358 N.E.2d 799, 371 Mass. 659, 1976 Mass. LEXIS 1215
CourtMassachusetts Supreme Judicial Court
DecidedDecember 31, 1976
StatusPublished
Cited by44 cases

This text of 358 N.E.2d 799 (McCue v. Prudential Insurance Co. of America) is published on Counsel Stack Legal Research, covering Massachusetts Supreme Judicial Court primary law. Counsel Stack provides free access to over 12 million legal documents including statutes, case law, regulations, and constitutions.

Bluebook
McCue v. Prudential Insurance Co. of America, 358 N.E.2d 799, 371 Mass. 659, 1976 Mass. LEXIS 1215 (Mass. 1976).

Opinion

Reardon, J.

The plaintiffs, Marion McCue and Paul J. McCue, husband and wife, brought this action against the defendant company (Prudential) and one Shaw to recover under a Prudential policy known as the Coordinated Health Insurance Plan (CHIP). The declaration was in three counts, the first alleging that Prudential had *660 insured the plaintiffs under its CHIP policy; the second that the defendants had violated their agreement to employ reasonable efforts to complete the application for the CHIP policy; and the third that the defendants had not abided by their duty to complete the plaintiffs’ application with reasonable care. On stipulation of the parties the complaint was dismissed as to the defendant Shaw at the close of the evidence. Prudential’s motion for a directed verdict on count 1 was allowed, and denied on counts 2 and 3. A jury returned verdicts for the plaintiffs on counts 2 and 3 after answering seventeen special questions submitted to them over the plaintiffs’ objection.
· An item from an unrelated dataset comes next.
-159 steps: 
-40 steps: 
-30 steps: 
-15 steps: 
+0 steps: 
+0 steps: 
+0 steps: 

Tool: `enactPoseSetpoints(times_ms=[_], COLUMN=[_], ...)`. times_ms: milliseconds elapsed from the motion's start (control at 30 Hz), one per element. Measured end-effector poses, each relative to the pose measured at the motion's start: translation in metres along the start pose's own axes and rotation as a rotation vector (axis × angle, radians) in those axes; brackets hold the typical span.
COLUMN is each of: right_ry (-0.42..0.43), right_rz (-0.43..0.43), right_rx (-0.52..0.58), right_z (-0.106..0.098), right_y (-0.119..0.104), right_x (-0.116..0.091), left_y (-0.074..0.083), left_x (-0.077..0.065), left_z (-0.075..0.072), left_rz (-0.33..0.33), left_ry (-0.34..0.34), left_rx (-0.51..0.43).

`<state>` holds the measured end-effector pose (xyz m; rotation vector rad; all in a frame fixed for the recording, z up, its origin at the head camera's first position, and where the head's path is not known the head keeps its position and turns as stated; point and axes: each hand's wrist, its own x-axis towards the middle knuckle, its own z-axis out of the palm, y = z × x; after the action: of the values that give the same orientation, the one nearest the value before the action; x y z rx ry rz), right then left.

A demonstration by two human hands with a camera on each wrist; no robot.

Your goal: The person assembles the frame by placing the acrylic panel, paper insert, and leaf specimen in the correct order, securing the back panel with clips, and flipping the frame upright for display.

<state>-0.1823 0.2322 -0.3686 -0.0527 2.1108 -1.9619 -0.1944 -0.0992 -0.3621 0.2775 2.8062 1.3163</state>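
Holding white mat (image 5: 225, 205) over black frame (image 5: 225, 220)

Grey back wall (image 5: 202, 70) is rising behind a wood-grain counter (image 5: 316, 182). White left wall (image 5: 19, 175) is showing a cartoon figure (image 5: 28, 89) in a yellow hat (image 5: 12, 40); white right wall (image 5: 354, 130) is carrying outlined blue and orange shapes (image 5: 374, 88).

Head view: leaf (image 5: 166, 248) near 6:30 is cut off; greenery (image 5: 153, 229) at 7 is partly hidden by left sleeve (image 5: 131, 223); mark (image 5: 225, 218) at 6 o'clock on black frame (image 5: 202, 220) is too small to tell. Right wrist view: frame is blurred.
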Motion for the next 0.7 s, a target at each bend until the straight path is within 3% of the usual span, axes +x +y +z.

Following trial Prudential moved for judgment pursuant to Mass. R. Civ. P. 49 (b) and 58 (a), 365 Mass. 812 and 826 (1974), and for judgment notwithstanding the verdicts. These motions were denied by the trial judge and Prudential subsequently appealed from the entry of judgment on the jury verdicts. There was a cross-appeal by the plaintiffs from the refusal of the judge to submit count 1 to the jury. In view of our disposition of the case we do not discuss the cross-appeal.

The plaintiffs had held various Prudential policies for twenty-eight years prior to the occurrences which gave rise to this action. In 1972, after some consideration, they decided to obtain additional health insurance coverage and to cancel a limited policy with Prudential, procuring insurance with Blue Cross-Blue Shield. Shaw, the agent of Prudential, heard of this decision, met with the plaintiffs on March 20, 1973, and convinced them to sign up under Prudential’s comparable CHIP plan. The plaintiffs ceased pursuing their interest in Blue Cross-Blue Shield coverage as of that meeting. With Shaw’s assistance the plaintiffs prepared and signed a CHIP application. They then paid the first month’s premium on the new policy, giving Shaw their old health policy. Shaw explained that a statement from the plaintiffs’ family doctor was required but that a physical examination was not. Thereafter Prudential undertook to obtain a statement from the plaintiffs’ family physician who did not respond. Prudential has an internal *661 rule by which an application not completed within forty-five days is rejected. Shaw did not know of this rule and, hence, did not inform the plaintiffs about it. The plaintiffs’ application was thereafter rejected on May 8, 1973, by virtue of the failure of the doctor to respond. As late as May 7, 1973, Shaw had advised the plaintiffs that he expected the policy to take effect on May 14,1973. The rejection letter from Prudential was mailed to Shaw and Paul McCue on May 20,1973, and the jury found that the plaintiffs received it. The jury also found that no notification of the rejection was given to the plaintiffs by the agent Shaw. Thereafter a medical report was sent to Prudential and was received on June 12, 1973. On June 13 Prudential instructed Shaw to procure a new application for the contemplated insurance which was to be written at a higher premium based on the medical reports. On June 23, 1973, the plaintiffs went on vacation, Mrs. McCue became ill, and was diagnosed on July 10, 1973, as suffering from acute myelocytic leukemia. The plaintiff Paul McCue informed Shaw of this diagnosis. In late August the plaintiffs were advised that the insurance coverage was refused, and on September 7, 1973, their check tendered for the premium was returned.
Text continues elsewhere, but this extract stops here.